Di kedua lengan dan tungkai-Ku Aku merasakan sakit yang dirasakan oleh mereka yang cacat. Di kepala-Ku mahokta duri mengajarkan pada-Ku apa yang akan diderita mereka yang cacat mental atau sakit, yang kerap kali dipermalukan oleh penolakan bahkan oleh keluarga mereka sendiri. Seruan orang-orang ini mempersatukan diri dengan suara-Ku mengatakan: 'Mengapa Bapa, Engkau membiarkan mereka menertawakanku, mengucilkan aku, mengurung aku, jika adalah bukan salahku aku ada dalam keadaan ini…? Tidakkah mereka berpikir bahwa suatu hari mereka bisa saja seperti aku dan merasakan yang sama?'

Aku merasakan dalam Hati-Ku sakit yang dirasakan seorang lanjut usia apabila dia dilupakan, oleh keluarganya sendiri pun oleh yang lainnya seperti ketika dia ditinggalkan di sebuah 'rumah' pada belas kasihan pengawasan dan tangan-tangan orang-orang asing. Diabaikan sebab sekarang tangan-tangannya tak dapat bekerja untuk menghidupi keluarganya atau sebab teman-teman baru dan elegan dari anak-anak dan cucu-cucunya tak dapat memahami keterbatasan-keterbatasan seorang yang lanjut usia.

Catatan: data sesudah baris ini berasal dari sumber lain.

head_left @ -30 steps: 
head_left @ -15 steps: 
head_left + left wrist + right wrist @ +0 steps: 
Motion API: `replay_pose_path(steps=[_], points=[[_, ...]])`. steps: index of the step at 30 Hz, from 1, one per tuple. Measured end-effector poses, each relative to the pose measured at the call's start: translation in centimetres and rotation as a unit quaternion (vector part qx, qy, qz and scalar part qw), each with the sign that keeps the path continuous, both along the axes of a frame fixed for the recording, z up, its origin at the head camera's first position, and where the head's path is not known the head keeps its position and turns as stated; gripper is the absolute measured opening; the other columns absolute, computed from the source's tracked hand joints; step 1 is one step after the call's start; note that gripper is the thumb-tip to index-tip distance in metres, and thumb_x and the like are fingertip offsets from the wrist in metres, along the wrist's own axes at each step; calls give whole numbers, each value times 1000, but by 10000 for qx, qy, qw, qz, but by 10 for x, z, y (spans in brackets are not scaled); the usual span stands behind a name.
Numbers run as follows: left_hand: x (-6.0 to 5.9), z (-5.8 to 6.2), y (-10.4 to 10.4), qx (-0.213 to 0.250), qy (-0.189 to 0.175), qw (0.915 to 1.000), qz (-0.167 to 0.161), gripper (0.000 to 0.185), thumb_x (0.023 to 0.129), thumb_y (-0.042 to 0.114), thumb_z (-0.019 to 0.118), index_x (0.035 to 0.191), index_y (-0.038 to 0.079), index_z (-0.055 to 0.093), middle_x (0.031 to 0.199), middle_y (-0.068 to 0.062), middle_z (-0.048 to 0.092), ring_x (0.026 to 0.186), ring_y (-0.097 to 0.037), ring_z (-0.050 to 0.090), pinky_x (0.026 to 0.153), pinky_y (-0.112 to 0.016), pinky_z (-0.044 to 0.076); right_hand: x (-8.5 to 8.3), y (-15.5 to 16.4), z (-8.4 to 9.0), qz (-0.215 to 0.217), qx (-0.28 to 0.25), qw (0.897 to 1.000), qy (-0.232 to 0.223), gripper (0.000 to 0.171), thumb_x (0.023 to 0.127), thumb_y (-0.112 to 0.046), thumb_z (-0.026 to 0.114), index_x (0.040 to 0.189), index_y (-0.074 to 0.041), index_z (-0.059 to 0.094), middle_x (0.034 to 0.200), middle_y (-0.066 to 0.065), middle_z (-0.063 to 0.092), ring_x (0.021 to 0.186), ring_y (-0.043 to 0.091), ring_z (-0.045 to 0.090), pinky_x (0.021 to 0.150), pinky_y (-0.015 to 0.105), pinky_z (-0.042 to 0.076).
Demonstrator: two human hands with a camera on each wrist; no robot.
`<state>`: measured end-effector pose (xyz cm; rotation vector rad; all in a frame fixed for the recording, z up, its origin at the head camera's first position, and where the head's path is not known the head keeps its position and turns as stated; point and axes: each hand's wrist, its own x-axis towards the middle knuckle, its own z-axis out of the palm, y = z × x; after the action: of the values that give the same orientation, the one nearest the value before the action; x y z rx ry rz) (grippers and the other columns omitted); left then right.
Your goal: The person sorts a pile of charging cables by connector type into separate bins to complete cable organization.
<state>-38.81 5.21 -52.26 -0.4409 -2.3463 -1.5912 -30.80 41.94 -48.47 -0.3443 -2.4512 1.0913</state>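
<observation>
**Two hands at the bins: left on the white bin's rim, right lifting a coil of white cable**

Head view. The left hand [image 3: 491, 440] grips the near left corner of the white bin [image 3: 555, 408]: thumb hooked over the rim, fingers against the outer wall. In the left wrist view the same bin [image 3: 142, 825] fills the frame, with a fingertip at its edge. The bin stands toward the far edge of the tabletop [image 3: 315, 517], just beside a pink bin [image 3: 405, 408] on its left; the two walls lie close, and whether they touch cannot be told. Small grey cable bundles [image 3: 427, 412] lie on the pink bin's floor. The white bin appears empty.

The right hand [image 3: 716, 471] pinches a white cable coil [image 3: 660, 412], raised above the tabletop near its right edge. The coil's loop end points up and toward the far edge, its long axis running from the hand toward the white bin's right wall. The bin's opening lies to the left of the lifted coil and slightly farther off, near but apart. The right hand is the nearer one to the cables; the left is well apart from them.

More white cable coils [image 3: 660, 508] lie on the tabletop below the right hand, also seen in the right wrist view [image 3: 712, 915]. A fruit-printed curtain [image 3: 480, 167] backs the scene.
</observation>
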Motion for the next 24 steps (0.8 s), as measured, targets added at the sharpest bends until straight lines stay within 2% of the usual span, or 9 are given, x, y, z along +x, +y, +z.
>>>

Mereka sudah capai melarangnya bicara, supaya dia tidak akan mengatakan hal-hal  yang 'tidak pantas', sebab ingatannya tidak lagi bekerja... Dalam beberapa kasus, orang-orang 'secara berbelas-kasihan' memberikan kasih sayang terhadap mereka dan membunuh mereka 'supaya mereka dapat berhenti menderita'. Dan lalu suara-suara mereka mempersatukan diri dengan suara-Ku mengatakan: 'Allah-Ku, Allah-Ku... mengapa Engkau meninggalkan aku? Mengapa Engkau membiarkan mereka yang dulu aku ajari berjalan, membuang aku ke jalanan? Mengapa Engkau membiarkan yang lainnya yang dulu berjalan di sampingku, sekarang merasa jijik atas kemiskinanku, atas baju kumuhku? Mereka mempermalukan aku, dengan menyombongkan masa muda mereka dan kekayaan mereka. Mengapakah anakku ini menghendaki mereka melakukan euthanasia guna memperpendek hari-hariku dan meningkatkan penghukumannya di neraka?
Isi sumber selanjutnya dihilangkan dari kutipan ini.